Output the complete listing exactly.

Data provided:
◆ ◆ ◆ ◆

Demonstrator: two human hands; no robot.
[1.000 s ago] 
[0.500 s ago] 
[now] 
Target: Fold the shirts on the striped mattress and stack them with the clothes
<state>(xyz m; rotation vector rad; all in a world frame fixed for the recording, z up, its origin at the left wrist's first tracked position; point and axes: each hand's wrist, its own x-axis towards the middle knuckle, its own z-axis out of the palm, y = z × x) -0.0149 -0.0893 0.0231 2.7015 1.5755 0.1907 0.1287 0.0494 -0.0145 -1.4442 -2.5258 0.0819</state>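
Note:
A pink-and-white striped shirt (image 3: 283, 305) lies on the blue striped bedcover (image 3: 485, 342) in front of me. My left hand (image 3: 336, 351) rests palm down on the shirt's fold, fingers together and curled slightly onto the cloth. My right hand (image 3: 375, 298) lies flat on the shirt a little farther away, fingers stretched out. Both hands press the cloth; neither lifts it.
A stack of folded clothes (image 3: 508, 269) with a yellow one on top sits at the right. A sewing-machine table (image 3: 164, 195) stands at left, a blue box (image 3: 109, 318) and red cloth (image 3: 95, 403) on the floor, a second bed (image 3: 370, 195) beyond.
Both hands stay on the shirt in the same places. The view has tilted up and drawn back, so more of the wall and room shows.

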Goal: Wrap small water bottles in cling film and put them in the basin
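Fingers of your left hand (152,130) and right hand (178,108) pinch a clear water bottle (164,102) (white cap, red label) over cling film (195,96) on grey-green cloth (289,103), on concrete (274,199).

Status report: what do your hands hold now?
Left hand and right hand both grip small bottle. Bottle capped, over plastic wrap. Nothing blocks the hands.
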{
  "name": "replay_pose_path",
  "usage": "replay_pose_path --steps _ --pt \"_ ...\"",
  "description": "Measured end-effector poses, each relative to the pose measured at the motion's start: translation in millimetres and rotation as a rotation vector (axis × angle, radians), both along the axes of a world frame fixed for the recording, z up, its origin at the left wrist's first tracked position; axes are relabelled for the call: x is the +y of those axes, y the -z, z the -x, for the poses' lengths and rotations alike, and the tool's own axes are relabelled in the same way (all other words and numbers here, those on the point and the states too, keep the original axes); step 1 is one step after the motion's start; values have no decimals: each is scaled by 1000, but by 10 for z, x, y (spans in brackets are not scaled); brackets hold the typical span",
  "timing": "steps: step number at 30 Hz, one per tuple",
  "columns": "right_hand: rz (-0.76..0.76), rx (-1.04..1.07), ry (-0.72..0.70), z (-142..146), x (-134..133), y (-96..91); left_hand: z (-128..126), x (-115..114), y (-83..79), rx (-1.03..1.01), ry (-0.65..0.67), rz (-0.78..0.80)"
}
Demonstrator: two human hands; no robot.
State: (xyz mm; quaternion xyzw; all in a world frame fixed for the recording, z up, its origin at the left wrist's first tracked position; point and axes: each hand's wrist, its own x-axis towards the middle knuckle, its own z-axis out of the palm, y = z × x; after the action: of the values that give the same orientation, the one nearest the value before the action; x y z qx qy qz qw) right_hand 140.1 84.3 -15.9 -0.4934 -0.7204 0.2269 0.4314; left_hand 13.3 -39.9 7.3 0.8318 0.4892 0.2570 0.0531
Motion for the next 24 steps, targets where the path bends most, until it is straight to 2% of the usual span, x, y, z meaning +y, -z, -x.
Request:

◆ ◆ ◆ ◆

Output of the exercise:
Demonstrator: two human hands; no robot.
[1.000 s ago] 
[0.500 s ago] 
[now] 
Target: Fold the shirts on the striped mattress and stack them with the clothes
<state>(xyz m; rotation vector rad; all in a world frame fixed for the recording, z up, its origin at the left wrist's first tracked position; point and axes: each hand's wrist, its own x-axis towards the middle knuckle, its own z-axis out of the palm, y = z × x) -0.0149 -0.0893 0.0231 2.7015 1.5755 0.1907 0.1287 0.0494 -0.0145 -1.4442 -2.5258 0.0819</state>
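Note:
A pink-and-white striped shirt (image 3: 283, 305) lies on the blue striped bedcover (image 3: 485, 342) in front of me. My left hand (image 3: 336, 351) rests palm down on the shirt's fold, fingers together and curled slightly onto the cloth. My right hand (image 3: 375, 298) lies flat on the shirt a little farther away, fingers stretched out. Both hands press the cloth; neither lifts it.
A stack of folded clothes (image 3: 508, 269) with a yellow one on top sits at the right. A sewing-machine table (image 3: 164, 195) stands at left, a blue box (image 3: 109, 318) and red cloth (image 3: 95, 403) on the floor, a second bed (image 3: 370, 195) beyond.
Both hands stay on the shirt in the same places. The view has tilted up and drawn back, so more of the wall and room shows.
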
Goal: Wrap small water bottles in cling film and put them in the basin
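Fingers of your left hand (152,130) and right hand (178,108) pinch a clear water bottle (164,102) (white cap, red label) over cling film (195,96) on grey-green cloth (289,103), on concrete (274,199).

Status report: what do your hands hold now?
Left hand and right hand both grip small bottle. Bottle capped, over plastic wrap. Nothing blocks the hands.
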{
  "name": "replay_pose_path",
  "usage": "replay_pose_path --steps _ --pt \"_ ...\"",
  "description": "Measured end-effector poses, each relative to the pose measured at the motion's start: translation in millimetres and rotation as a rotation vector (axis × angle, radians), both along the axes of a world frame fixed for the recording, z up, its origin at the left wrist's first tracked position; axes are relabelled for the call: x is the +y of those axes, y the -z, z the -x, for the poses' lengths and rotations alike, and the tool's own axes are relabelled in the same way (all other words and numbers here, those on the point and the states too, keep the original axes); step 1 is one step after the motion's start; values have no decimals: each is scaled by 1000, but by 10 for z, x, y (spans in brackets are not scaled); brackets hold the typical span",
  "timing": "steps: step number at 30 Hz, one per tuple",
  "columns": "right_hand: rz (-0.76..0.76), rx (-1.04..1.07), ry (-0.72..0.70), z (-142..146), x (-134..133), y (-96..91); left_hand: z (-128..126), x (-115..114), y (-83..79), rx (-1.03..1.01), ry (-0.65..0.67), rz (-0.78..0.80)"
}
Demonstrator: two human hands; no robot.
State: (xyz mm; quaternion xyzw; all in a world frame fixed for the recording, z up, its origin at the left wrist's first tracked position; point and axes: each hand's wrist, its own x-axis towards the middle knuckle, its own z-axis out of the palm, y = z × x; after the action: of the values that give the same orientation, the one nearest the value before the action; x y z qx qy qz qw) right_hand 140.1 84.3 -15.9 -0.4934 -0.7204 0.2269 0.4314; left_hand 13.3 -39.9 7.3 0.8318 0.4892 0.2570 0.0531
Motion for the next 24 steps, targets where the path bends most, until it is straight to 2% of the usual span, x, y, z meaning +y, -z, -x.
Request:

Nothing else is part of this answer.